* _What to do_:
How do the lines below between the ones holding "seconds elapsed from" and "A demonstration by", inclusive, read? Give them again exactly, with no other lines.

* _Records to process_:
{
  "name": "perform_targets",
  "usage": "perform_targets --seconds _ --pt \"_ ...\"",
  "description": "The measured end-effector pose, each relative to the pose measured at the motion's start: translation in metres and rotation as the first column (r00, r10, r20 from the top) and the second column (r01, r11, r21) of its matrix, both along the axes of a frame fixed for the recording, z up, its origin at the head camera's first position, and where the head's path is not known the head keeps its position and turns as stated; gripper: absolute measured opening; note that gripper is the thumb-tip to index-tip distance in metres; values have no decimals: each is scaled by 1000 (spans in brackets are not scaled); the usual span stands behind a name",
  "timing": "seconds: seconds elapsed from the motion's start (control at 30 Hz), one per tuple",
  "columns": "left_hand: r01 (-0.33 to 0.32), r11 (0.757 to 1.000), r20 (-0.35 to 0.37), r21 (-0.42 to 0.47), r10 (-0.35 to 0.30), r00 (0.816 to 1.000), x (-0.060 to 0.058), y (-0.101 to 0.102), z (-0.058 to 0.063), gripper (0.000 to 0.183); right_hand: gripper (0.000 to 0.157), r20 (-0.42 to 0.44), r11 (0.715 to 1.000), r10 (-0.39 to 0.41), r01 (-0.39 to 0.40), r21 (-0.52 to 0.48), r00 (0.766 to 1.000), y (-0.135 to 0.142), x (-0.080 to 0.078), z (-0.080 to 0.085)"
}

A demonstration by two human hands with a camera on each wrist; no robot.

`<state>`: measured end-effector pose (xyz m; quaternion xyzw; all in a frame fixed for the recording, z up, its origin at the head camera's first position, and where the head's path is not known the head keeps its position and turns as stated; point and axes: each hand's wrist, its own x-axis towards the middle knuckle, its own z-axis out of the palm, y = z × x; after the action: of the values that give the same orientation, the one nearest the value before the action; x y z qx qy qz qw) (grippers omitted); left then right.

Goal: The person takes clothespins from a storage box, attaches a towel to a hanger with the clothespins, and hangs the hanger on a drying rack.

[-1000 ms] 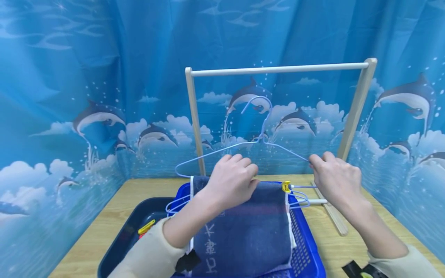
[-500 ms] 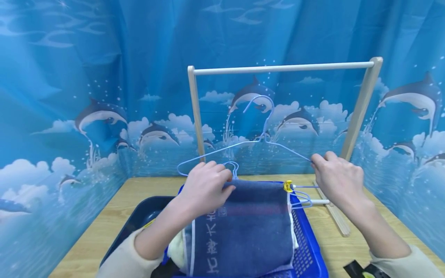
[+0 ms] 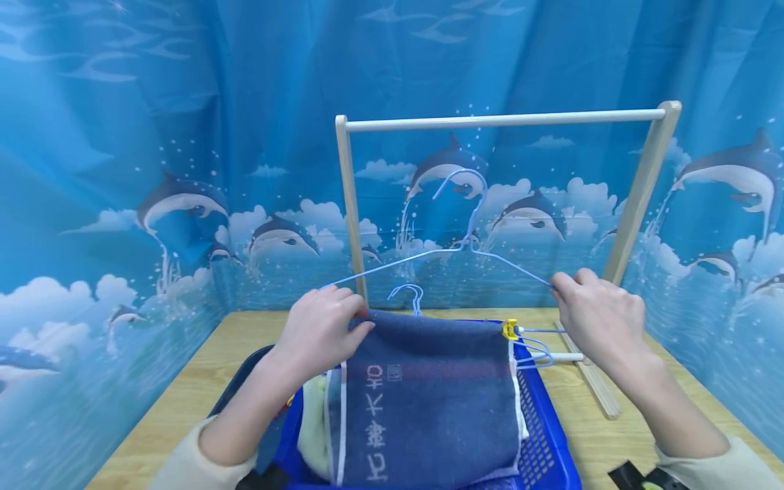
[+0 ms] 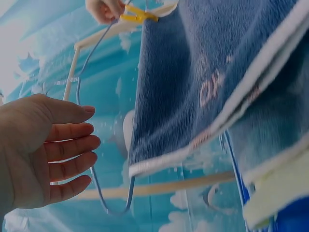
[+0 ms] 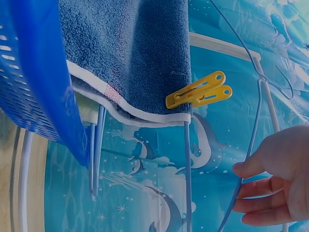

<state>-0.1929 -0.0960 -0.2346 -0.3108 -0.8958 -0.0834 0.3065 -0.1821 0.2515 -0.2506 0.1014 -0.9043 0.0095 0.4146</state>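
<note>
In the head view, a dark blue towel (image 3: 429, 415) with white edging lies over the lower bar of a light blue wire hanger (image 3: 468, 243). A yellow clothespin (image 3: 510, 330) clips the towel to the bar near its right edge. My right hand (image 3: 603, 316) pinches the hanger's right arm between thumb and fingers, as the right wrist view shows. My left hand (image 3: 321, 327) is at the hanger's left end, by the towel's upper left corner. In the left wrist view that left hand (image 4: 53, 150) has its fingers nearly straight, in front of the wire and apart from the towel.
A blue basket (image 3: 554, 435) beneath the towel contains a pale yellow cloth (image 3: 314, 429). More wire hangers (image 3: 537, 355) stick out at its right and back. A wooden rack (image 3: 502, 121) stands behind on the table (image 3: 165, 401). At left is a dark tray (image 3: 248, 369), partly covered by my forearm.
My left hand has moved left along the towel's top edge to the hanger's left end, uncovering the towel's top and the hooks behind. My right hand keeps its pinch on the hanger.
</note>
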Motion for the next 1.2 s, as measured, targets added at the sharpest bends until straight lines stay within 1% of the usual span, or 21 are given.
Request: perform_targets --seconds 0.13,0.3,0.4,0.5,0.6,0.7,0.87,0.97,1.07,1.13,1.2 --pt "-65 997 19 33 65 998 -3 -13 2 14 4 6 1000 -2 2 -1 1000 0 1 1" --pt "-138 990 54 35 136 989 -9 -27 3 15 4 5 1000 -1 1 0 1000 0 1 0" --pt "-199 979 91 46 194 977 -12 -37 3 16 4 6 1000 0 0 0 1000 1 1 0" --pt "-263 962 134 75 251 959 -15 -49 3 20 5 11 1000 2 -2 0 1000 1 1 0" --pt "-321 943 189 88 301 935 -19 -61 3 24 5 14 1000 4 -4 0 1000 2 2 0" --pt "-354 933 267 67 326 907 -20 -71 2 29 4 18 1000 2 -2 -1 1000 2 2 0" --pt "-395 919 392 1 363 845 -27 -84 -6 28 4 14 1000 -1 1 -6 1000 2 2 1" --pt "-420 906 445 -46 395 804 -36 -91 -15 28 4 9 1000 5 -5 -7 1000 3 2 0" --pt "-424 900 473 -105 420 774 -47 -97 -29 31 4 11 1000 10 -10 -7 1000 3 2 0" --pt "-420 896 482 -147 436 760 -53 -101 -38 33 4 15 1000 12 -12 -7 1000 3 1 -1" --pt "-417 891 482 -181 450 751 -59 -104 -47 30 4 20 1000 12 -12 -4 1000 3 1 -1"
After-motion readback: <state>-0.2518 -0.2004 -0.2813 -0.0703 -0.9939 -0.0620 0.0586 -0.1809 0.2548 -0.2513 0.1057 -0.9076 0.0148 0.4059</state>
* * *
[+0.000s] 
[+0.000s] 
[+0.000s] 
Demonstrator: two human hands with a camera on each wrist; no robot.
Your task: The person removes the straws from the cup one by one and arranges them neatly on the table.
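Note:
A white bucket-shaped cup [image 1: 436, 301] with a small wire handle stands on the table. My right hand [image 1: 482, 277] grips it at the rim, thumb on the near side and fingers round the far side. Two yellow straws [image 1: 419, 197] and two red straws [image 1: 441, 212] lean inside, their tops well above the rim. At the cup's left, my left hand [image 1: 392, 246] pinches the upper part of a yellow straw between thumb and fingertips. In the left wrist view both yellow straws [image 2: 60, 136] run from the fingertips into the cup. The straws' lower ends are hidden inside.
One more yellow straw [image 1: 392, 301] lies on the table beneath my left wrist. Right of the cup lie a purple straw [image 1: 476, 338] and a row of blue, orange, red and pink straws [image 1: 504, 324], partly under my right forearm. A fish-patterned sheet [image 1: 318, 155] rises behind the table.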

* _Problem solution_:
  "timing": "seconds: seconds elapsed from the motion's start (control at 30 Hz), one per tuple",
  "columns": "left_hand: r01 (-0.33 to 0.32), r11 (0.757 to 1.000), r20 (-0.35 to 0.37), r21 (-0.42 to 0.47), r10 (-0.35 to 0.30), r00 (0.816 to 1.000), x (-0.060 to 0.058), y (-0.101 to 0.102), z (-0.058 to 0.063), gripper (0.000 to 0.183); right_hand: gripper (0.000 to 0.157), r20 (-0.42 to 0.44), r11 (0.715 to 1.000), r10 (-0.39 to 0.41), r01 (-0.39 to 0.40), r21 (-0.52 to 0.48), r00 (0.766 to 1.000), y (-0.135 to 0.142), x (-0.080 to 0.078), z (-0.080 to 0.085)"
}

A demonstration by two human hands with a camera on each wrist; no robot.

What this exercise asked for has been supplied.